I place a lot of importance on making sure I spend time doing things that are important to me and that help inform my work and practice. Here are some of them.
The following is an extract from a recent Guardian article written by Andrew Anthony who interviewed Dawn as part of an article on couples separating in later life.
'If the announcement last week that Bill and Melinda Gates are getting divorced took observers by surprise, it nonetheless conforms to a growing trend of later-life separation. Bill Gates is 65, and his soon to be ex-wife is 56. In the UK the over-65s buck the trend of falling divorce rates. They’ve even earned their own demographic designation: silver splitters.
A grey social revolution is under way with people in their late 50s and 60s increasingly leaving marriages just when they’re expected to be most settled. A number of factors are at play but two in particular stand out. One is children going off to college or leaving home. While the empty-nest syndrome may prompt melancholy, it can also end the obligation to “stay together for the children”. It’s probably no coincidence that the Gateses’ youngest child is 18.
The other divorce-driver is the prospect of a long retirement. With life expectancy continuing to extend deep into the 80s, that’s an awful lot of potential time to be spent with a partner about whom one has nagging reservations. The Gateses’ statement explaining their decision – they no longer “believe we can grow together as a couple in this next phase of our lives” – suggests the reservations won out.
It used to be thought that by the Gates’ age most of our growing was done. But just as we’re told that 60 is the new 50, which is in turn the new 40, this increasing sense of ageing youthfulness comes with an appetite for change. It’s a cultural shift that Dawn Kaffel has also witnessed up close in her position as a relationship counsellor in London. She estimates that she’s seeing two or three times the number of over-60s compared with 20 years ago.
“I think it’s something about getting towards another stage in life and people thinking it’s their last chance to find happiness,” she says.
If anything, she says, the various lockdowns of the past 14 months have only added to the desire to seize hold of life. “People are going to want to get re-energised and move on,” she predicts. Kaffel anticipates a major surge of divorce among older couples in the forthcoming months and years. I think the statistics are going to be shocking,” she says, which may be good news for divorce lawyers.'
To read the full article please click here
The following is an extract from an article written by Louise Chunn on behalf of the Welldoing organisation. She interviewed Dawn on this topic.

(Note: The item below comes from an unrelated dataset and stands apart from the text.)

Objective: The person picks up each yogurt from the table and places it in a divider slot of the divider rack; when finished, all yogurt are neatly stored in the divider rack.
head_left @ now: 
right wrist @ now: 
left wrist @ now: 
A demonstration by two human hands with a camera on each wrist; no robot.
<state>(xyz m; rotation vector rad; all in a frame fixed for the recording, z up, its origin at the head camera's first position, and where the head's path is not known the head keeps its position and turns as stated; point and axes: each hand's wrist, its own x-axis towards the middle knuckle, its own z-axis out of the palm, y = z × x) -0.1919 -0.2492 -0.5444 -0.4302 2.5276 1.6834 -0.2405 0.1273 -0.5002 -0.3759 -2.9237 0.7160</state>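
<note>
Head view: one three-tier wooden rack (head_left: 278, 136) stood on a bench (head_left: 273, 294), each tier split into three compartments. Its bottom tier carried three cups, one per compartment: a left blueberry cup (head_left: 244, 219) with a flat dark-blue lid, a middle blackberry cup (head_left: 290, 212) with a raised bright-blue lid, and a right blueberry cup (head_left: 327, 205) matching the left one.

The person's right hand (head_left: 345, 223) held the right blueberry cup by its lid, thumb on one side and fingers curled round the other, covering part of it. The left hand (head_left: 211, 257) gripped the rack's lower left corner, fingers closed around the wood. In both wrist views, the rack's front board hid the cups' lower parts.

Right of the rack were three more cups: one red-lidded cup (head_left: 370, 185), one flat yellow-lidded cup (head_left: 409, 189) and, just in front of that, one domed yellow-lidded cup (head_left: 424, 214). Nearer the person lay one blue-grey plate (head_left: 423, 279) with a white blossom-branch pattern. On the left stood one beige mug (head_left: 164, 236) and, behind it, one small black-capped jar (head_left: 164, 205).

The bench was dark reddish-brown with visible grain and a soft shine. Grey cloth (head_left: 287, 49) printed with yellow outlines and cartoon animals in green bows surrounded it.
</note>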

"I have been talking to a lot of therapists in the last week as I have been asked to write a magazine feature about what therapists and counsellors are seeing in the Covid period. Their answers are varied, but in brief: anxiety, anger, depression, ennui, fear is what they're hearing about. Clients may not be talking about the coronavirus – but as one therapist said to me "it's in the room anyway" – but the pandemic has turned life on its axis, making everything uncertain, particularly for people who are at times of life change: teenagers, students, young parents, retirees, those who are ill.
North London couples counsellor Dawn Kaffel too has seen couples enter into counselling during the past eight months because they can see it as an opportunity to "spend time together in a way they never had before. They can reflect a lot on what’s missing ... it’s a unique one-off time, they will always remember this."

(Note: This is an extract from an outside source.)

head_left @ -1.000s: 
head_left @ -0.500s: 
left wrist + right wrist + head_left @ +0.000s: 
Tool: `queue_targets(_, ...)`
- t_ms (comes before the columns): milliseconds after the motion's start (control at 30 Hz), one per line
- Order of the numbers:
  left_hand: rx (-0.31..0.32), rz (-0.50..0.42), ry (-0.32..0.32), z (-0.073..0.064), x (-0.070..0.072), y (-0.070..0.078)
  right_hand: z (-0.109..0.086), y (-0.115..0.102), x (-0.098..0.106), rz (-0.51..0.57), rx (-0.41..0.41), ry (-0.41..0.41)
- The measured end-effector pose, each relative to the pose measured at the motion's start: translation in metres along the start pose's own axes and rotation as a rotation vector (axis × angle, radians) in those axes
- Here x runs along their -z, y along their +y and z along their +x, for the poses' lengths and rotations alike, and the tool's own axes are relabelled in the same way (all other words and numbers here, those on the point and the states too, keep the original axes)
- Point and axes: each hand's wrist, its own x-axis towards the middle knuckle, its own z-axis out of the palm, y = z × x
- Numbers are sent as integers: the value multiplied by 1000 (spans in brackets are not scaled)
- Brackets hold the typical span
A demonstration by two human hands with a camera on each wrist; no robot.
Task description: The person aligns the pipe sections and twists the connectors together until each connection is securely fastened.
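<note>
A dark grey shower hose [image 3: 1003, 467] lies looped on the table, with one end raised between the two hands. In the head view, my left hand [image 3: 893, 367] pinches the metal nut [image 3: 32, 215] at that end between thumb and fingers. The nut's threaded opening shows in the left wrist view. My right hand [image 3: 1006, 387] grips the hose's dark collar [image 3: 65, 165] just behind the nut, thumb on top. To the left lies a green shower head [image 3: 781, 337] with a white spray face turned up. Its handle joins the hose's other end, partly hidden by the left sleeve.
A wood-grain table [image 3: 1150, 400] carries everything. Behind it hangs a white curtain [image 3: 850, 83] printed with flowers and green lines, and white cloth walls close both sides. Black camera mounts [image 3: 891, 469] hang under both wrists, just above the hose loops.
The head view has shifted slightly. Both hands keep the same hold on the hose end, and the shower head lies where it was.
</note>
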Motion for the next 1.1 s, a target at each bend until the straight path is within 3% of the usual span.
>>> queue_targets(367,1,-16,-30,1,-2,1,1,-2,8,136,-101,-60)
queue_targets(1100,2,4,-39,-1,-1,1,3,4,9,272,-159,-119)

Dawn was interviewed by Jessica Powell for a recent article in the British Medical Journal:
'The perils of pillow talk with the other doctor in your life'.
It’s tempting, isn’t it? If you’re a couple of doctors, it’s hard to resist getting home from a shift and
talking non-stop shop: “Do you think I got that diagnosis right? What do you think of the latest from Hancock?” And as social distancing has dragged on (more or less, depending on where you live) and you’ve seen fewer friends and family who don’t know their NICU from their NSAID to dilute or distract, you might have found medic chat has dominated more than ever. Please click here to read the full article.
I have been working with a company, Employees Matter, that delivers webinars to enlightened companies and organisations to help employees manage their work life balance. I worked with Barclays in how we navigate major changes in our relationships when a first baby arrives and when children leave home. With Deloitte we explored why we need relationships and how to keep them alive and growing with all the challenges that confront our lives.
I work with a charity that raises money to support Jewish students in former Yugoslavia (Serbia, Bosnia and Poland) through their university studies and beyond. Some have experienced lasting effects of war and unemployment in their families.
A highlight of my working year is my annual working trip to Sarajevo in Bosnia and Krakow and Warsaw in Poland to meet the students individually. I offer help with any difficulties they may be experiencing.
Update on my work in Sarajevo during the pandemic: Unfortunately I am unable to travel to Sarajevo this year to see the students. The situation is dire for them because their universities are not that efficient in providing online work and it is having a devastating effect on their mental health. Thankfully using Zoom, we are able to keep in touch and share their concerns and help them keep positive. But no sign of the vaccine there yet.